Abstract 353: Rapid Gene Editing in Rat Models of Human Disease Using Targeted Nucleases

Previous investigations into mechanisms of genes in animal models have primarily used the mouse because of the availability of technologies for targeted manipulation of its genome in embryonic stem (ES) cells. To accelerate functional mechanistic studies in other species where ES technology is not yet widespread, we recently developed an alternative and rapid method for generating targeted mutations in rat genes by the application of Zinc Finger Nucleases (ZFNs). When introduced into an embryo, ZFNs target and induce a chromosome double strand DNA break at the investigator-specified locus, stimulating cellular responses which can result in knock out or knock in modifications at the locus. Using commercially available reagents, we targeted and disrupted more than 100 protein-coding genes across 13 different inbred, consomic, and outbred genetic backgrounds with a 97% (102/105) success rate in approximately 30 months. ZFNs can therefore access nearly every gene in the rat genome and can induce multiple different alleles at the target locus. The majority of mutations, 81% (355/437) were simple deletions ranging from 1-228 base pairs (median 13-bp) and upon breeding, 94% (178/189) of mutations were transmitted to the next generation with little evidence of germline mosaicism. Many of these strains are now available for functional mechanistic studies of candidate human disease genes for hypertension and chronic kidney disease. Co-introduction of a homologous gene template with the ZFNs could stimulate knockin at three different loci in the rat genome. Gene knock into the rat Rosa26 locus allows for uniform expression of a gene in all cells and tissues of the adult animal as well as germline-competent ES cells derived from the Fawn Hooded Hypertensive strain.
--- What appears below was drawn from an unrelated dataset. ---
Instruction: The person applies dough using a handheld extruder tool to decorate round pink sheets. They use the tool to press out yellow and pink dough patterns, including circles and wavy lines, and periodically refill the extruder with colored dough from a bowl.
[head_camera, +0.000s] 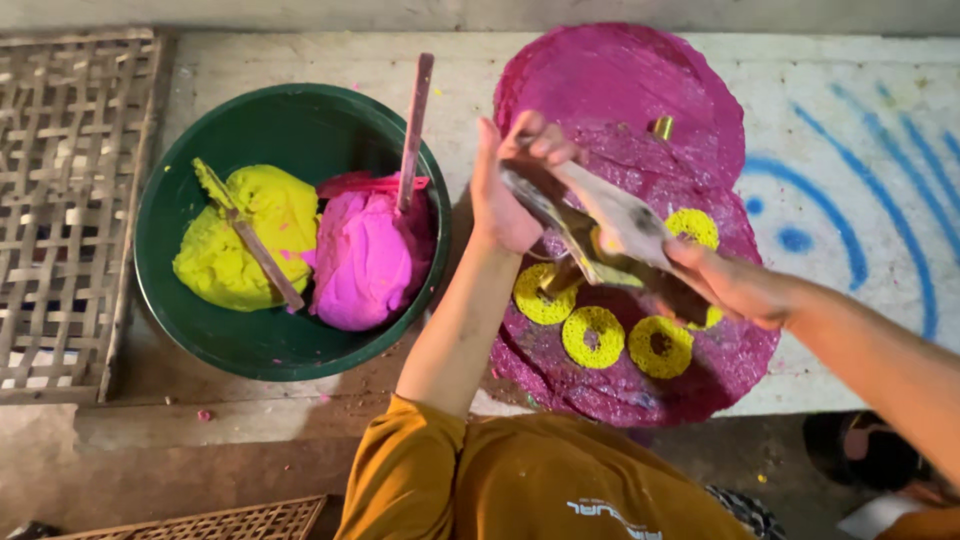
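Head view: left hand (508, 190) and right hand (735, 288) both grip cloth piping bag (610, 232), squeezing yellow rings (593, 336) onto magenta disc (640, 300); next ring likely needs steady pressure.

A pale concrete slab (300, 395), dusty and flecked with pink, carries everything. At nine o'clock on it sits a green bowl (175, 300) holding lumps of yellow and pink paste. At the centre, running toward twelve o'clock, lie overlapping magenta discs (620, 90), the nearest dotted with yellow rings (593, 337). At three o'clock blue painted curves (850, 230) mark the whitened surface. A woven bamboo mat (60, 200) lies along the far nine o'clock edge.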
This knockin technology in embryos and ES cells offers many new opportunities to make very precise modifications to the rat genome and is a key step toward creating conditional gene alleles in the rat. Transcriptional activator-like effector nucleases (TALENs) are also active in the rat embryo and we have disrupted 70% (7/10) genes with this new technology. In sum, targeted nuclease technology is enabling many new genetic approaches to the rat and other model systems to create even better human disease models.